Just checking an answer...
I was given Aluminum + Sulfur yields.. & I was to finish & balance & answer the questions.
2Al + 3S => Al2S3
If 1 mole of sulur reacts, how many moles of aluminum sulife are produced?
.166 mol Al2S3
How many grams of aluminum sulfide is this?
24.9 g
Has your teacher talked about sulfur occurring naturally as S8?
That would change what you have done. If s/he hasn't talked about that, you still don't have mols Al2S3 correct. Based on your equation I think 1 mol S x (1 mol Al2S3/3 mol S) = 0.333 mol Al2S3 is the correct answer. Grams of Al2S3 are correct based on your answer of 0.166 mol Al2S3.so your method must be ok for that part of the problem.

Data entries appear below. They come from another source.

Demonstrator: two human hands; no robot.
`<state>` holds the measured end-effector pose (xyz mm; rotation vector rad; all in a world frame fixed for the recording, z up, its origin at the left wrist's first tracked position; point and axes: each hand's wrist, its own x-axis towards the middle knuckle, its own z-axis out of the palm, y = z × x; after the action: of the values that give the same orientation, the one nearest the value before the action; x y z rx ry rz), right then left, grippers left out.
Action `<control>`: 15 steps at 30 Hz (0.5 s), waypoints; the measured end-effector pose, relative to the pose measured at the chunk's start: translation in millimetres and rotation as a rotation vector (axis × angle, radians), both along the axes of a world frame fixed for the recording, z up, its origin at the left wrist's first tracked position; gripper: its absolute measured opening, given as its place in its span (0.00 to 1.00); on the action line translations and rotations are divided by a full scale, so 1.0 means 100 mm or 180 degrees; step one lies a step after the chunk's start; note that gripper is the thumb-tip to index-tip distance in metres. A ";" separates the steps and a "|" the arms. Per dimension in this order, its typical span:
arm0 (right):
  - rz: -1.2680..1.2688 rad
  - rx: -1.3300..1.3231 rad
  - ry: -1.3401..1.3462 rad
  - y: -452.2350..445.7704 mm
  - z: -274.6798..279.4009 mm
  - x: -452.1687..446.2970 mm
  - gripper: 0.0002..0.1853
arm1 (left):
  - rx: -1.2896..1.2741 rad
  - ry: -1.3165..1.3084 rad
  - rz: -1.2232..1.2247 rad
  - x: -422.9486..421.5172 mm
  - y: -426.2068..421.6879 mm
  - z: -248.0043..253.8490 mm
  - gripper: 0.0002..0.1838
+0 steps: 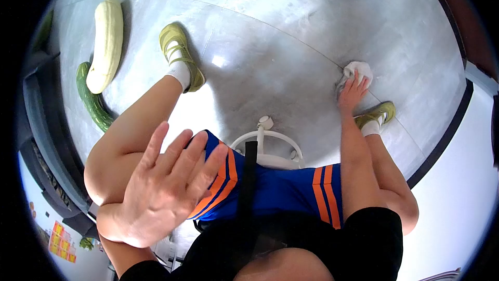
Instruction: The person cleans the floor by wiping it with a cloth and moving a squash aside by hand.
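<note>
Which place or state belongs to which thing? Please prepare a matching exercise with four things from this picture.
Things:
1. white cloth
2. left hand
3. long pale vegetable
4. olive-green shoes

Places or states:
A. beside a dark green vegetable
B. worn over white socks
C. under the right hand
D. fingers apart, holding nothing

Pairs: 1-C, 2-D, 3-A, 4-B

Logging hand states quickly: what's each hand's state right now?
Left hand: open, nothing visibly held.
Right hand: on the white cloth; grip cannot be told.
</note>
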<state>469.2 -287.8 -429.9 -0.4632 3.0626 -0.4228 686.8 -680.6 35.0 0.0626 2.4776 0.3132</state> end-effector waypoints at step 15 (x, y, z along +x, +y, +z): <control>0.2916 -0.0475 -0.0745 -3.25 0.48 1.54 0.31 | 0.0231 0.0232 -0.0539 -0.03 0.05 0.07 0.31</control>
<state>623.4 -612.4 -382.0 -1.5622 2.2597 -0.5801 683.7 -675.2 41.8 0.3172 2.5120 0.3331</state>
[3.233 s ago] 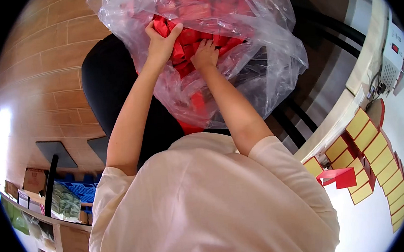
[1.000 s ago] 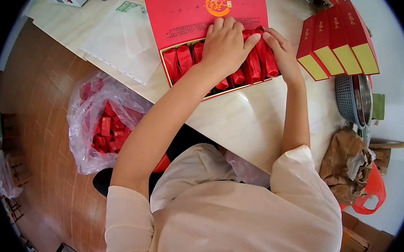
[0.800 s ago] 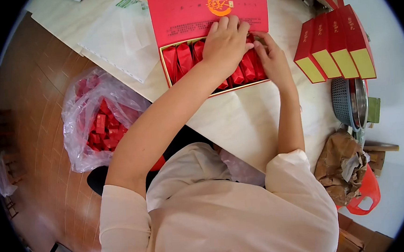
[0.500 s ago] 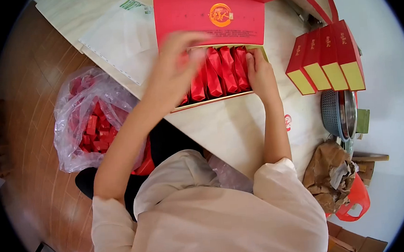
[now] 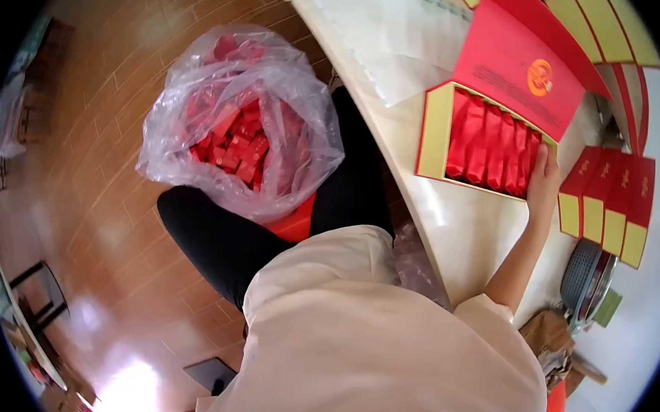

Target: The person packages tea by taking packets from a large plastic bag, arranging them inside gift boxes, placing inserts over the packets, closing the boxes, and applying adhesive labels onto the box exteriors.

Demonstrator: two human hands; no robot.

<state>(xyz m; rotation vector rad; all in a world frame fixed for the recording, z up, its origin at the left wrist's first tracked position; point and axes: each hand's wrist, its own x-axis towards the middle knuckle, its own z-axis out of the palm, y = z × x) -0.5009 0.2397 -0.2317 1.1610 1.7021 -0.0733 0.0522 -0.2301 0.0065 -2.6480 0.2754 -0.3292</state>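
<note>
An open red box with a yellow left end lies on the table, its printed lid raised behind it. Several shiny red packets stand side by side in a row inside. My right hand grips the box's right end, with its fingers over the rim beside the last packet. My left hand is out of view. To the left of the table, a clear plastic bag stands open between my legs, with many small red packets loose inside.
Four red boxes with yellow ends stand at the right, above a grey basket. More yellow-sided boxes sit at the back right. A plastic sheet covers the table's left part. Crumpled brown paper is at lower right.
The view has turned towards the floor, so the box appears farther right and the bag nearer the centre. My left hand has left the box and gone out of view. My right hand stays at the box.
</note>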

To solve this problem, we need to use the balanced chemical equation:
2Al + 3S -> Al2S3
Given that 1 mole of sulfur reacts, we can determine the number of moles of aluminum sulfide produced by using the stoichiometric ratio from the balanced equation. The ratio tells us that 2 moles of aluminum react with 3 moles of sulfur to produce 1 mole of aluminum sulfide.
So, if we have 1 mole of sulfur, we can calculate the number of moles of aluminum sulfide produced as follows:
(1 mole S) * (1 mole Al2S3 / 3 moles S) = 1/3 mol Al2S3
Therefore, if 1 mole of sulfur reacts, we will produce 1/3 mole of aluminum sulfide.

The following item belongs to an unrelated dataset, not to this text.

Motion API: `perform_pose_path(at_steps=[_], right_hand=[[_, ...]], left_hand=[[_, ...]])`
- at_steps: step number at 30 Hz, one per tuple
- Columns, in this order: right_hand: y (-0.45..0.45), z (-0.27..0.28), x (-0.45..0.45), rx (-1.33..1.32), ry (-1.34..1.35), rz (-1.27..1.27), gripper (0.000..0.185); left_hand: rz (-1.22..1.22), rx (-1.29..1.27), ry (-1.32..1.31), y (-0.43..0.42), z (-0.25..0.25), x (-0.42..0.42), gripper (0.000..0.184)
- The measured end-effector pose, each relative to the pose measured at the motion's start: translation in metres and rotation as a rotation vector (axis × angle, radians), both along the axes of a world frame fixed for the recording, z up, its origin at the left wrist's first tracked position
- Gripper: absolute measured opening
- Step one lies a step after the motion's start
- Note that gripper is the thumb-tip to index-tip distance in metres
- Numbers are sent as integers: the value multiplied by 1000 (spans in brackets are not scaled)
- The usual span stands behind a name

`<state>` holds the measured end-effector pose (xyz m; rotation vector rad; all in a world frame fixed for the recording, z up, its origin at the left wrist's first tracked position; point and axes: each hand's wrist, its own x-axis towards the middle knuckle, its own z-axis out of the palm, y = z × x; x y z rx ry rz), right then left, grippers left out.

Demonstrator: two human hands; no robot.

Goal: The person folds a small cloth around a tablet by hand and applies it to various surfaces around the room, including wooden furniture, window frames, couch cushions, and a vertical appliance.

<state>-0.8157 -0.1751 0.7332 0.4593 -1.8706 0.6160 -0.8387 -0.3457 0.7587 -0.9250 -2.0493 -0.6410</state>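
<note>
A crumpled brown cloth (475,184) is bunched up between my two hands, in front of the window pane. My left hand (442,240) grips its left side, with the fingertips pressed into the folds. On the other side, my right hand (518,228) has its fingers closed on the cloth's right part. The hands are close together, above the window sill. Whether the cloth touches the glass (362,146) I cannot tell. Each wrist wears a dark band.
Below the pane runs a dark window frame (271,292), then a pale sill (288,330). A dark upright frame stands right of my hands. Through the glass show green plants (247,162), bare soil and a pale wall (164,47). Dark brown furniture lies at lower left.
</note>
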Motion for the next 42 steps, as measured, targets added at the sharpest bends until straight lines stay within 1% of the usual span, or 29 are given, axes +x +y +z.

To calculate the mass of aluminum sulfide produced, we need to use the molar mass of Al2S3, which is the sum of the atomic masses of aluminum (Al) and sulfur (S).

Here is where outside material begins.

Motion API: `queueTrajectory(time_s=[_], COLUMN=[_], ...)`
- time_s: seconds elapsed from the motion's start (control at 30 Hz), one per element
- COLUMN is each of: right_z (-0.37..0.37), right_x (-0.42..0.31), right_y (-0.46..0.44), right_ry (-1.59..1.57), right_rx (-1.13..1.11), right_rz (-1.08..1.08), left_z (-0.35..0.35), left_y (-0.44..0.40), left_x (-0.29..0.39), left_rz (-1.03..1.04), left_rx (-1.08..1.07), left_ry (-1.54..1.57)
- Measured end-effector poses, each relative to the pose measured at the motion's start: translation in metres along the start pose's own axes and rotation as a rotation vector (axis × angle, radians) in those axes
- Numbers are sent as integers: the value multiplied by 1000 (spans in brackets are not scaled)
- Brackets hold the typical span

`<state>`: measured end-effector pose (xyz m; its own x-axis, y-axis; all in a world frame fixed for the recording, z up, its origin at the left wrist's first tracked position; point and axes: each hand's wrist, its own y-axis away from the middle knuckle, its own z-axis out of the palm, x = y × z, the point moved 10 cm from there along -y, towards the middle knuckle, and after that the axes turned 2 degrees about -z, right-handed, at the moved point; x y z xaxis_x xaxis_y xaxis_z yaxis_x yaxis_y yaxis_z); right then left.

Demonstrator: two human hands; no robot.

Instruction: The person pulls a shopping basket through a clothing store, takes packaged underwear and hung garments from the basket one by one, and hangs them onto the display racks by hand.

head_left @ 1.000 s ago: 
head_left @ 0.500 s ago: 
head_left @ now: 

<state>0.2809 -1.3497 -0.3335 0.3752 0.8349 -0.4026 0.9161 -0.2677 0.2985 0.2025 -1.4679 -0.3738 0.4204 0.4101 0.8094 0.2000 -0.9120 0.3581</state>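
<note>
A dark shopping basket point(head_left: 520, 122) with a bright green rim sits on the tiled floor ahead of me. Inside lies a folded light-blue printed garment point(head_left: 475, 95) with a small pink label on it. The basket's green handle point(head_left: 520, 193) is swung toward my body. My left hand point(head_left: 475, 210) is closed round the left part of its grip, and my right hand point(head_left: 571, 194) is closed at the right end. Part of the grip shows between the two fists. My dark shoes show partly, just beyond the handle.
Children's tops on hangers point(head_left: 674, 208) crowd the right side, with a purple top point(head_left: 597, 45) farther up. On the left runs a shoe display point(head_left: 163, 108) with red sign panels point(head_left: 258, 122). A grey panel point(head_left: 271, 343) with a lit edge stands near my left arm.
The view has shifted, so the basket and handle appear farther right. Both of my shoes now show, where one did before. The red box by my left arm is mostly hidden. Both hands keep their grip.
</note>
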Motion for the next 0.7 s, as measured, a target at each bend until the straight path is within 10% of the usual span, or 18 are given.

The molar mass of Al2S3 is calculated as follows:
2(26.98 g/mol Al) + 3(32.06 g/mol S) = 2(26.98 g/mol) + 3(32.06 g/mol) = 54.02 g/mol Al2S3
Now we can calculate the mass of aluminum sulfide produced:
(1/3 mole Al2S3) * (54.02 g/mol Al2S3) = 18.0067 g Al2S3
Rounding to three significant figures, the mass of aluminum sulfide produced is approximately 18.0 g.
Therefore, the correct answer is 18.0 g, not 24.9 g as you mentioned.